I am not a scientist, nor a healthcare professional of any kind, but my own experience has taught me due dates are not always accurate. Neither of my children were born remotely close to their due dates and would be considered late term. I have also been told by couples that despite being very sympathetic, midwives (who agree due dates are not that reliable) say they are unable to change an updated due date following a scan.
A little internet research has lead me, and couples I have spoken to, to see that there are a number of different methods used to estimate a baby's due date. As a rule of thumb, women are told their due date is 40 weeks from the first day of their last period, but this based on an assumption of every woman having a 28-day cycle and ovulating on the 14th day of her cycle. This method may be used to give an initial due date but ultrasound scans may then alter the date. There is a difference of opinion as to whether scans performed later into the pregnancy (during the second and third trimester) should lead to a change in the due date, and this decision may depend on the size of the discrepancy between the estimated due dates.

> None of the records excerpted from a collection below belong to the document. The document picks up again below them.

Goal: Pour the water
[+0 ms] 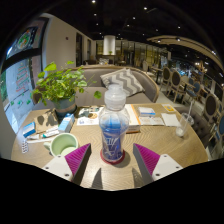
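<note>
There is a single view, from a wide-angle camera riding on the hand-held gripper (pixel 112 163) and looking forward along its two fingers, whose magenta pads (pixel 78 158) rise from the bottom of the picture. It sits low, just above the round light wooden table (pixel 170 148), facing level across it. The clear plastic water bottle with a white cap and blue label (pixel 113 124) stands very near, dead ahead, filling the middle. Behind the bottle the view runs over the tabletop to a grey sofa (pixel 118 78) and on into a dim room with ceiling lights. No second view shares this scene.
</note>
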Demonstrator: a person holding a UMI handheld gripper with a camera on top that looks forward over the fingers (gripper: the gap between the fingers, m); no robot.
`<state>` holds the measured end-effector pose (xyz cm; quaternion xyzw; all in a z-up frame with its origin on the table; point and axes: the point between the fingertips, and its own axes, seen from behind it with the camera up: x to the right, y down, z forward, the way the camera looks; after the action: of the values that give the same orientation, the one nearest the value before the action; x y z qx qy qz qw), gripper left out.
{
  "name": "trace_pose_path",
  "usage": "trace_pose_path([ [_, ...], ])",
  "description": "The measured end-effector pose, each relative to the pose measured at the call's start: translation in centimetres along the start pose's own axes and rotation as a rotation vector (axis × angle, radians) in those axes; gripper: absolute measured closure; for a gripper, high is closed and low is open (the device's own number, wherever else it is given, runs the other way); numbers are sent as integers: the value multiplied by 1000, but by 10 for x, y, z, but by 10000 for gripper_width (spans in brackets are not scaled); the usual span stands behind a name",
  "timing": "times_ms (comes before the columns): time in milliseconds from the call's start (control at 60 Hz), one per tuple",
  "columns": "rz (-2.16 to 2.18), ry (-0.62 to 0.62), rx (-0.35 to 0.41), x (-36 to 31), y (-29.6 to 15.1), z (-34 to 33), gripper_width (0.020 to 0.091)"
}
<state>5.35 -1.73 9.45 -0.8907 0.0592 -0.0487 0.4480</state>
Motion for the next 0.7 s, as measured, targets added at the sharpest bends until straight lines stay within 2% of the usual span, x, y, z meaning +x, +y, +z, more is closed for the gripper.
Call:
trace_pose_path([
  [267, -30, 5, -64, -25, 23, -134, 247],
  [467, -83, 4, -49, -40, 35, -211, 247],
  [700, -97, -6, -27, -49, 34, -250, 248],
])
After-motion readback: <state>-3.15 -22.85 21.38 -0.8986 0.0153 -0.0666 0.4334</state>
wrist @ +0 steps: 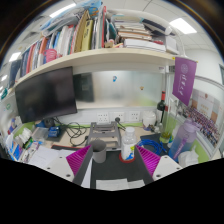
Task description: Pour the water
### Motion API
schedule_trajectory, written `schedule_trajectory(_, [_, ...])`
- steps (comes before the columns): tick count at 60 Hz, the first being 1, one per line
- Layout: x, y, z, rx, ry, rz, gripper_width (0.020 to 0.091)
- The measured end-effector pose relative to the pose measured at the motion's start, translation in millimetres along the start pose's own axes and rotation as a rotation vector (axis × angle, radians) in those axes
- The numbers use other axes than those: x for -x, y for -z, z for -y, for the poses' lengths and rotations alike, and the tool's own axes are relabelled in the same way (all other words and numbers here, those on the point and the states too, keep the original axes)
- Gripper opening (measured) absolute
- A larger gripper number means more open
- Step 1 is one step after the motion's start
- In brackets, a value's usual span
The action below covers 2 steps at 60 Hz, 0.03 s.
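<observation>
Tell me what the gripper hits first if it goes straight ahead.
Probably the dark cup just ahead of the open gripper, between its pink pads; the bottle stands slightly right. Depth is hard to judge.

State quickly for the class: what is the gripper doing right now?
Gripper: open, holding nothing; a clear bottle stands beyond the fingers.

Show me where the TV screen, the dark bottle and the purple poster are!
Monitor (46, 97), gripper view: middle of its dark screen.
Dark bottle (162, 109), gripper view: its body.
Purple poster (185, 78), gripper view: its middle.
</observation>
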State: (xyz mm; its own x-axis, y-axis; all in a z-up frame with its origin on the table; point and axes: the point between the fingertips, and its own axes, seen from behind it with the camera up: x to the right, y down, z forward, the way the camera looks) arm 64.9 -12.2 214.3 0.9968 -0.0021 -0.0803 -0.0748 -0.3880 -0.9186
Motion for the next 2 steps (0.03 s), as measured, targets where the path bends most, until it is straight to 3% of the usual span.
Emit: schedule_trajectory(2, [0.5, -0.4, -1.6, 0.001, -0.001, 0.003, 0.0855])
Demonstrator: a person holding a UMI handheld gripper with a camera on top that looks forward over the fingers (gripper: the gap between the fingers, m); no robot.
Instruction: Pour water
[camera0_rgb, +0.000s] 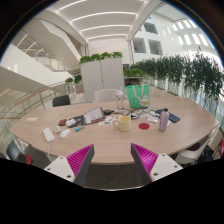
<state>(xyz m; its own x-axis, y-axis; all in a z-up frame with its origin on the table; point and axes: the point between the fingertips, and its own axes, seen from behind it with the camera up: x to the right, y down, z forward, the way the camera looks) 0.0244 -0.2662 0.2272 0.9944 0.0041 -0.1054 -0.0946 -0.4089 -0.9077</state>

What does seem to be clear is that the due date is an estimate only, borne out by statistics which show only a very low percentage of babies are born on their due date. I have advised intended parents to talk through this issue with their midwives and doctors, but often parents are only aware of the issue after the due date has changed - and this could leave healthcare professionals in a difficult position if they are asked, for example, to change a due date that has been written on a MATB1 form.
My view remains that the current law, which provides little or nothing by way of employment rights for parents of children born through surrogacy, may be unlawful. That said, bringing a successful legal challenge is difficult, not least due to the costs involved and the inherent risks in litigation. Thankfully many employers are sympathetic and forward thinking, and after brief negotiation agreements can be reached. Sadly this is not always the case and the impending change in the law now poses a new problem for intended parents.
Bring on 5 April 2015 and the start of proper equality for all parents and their newborn children!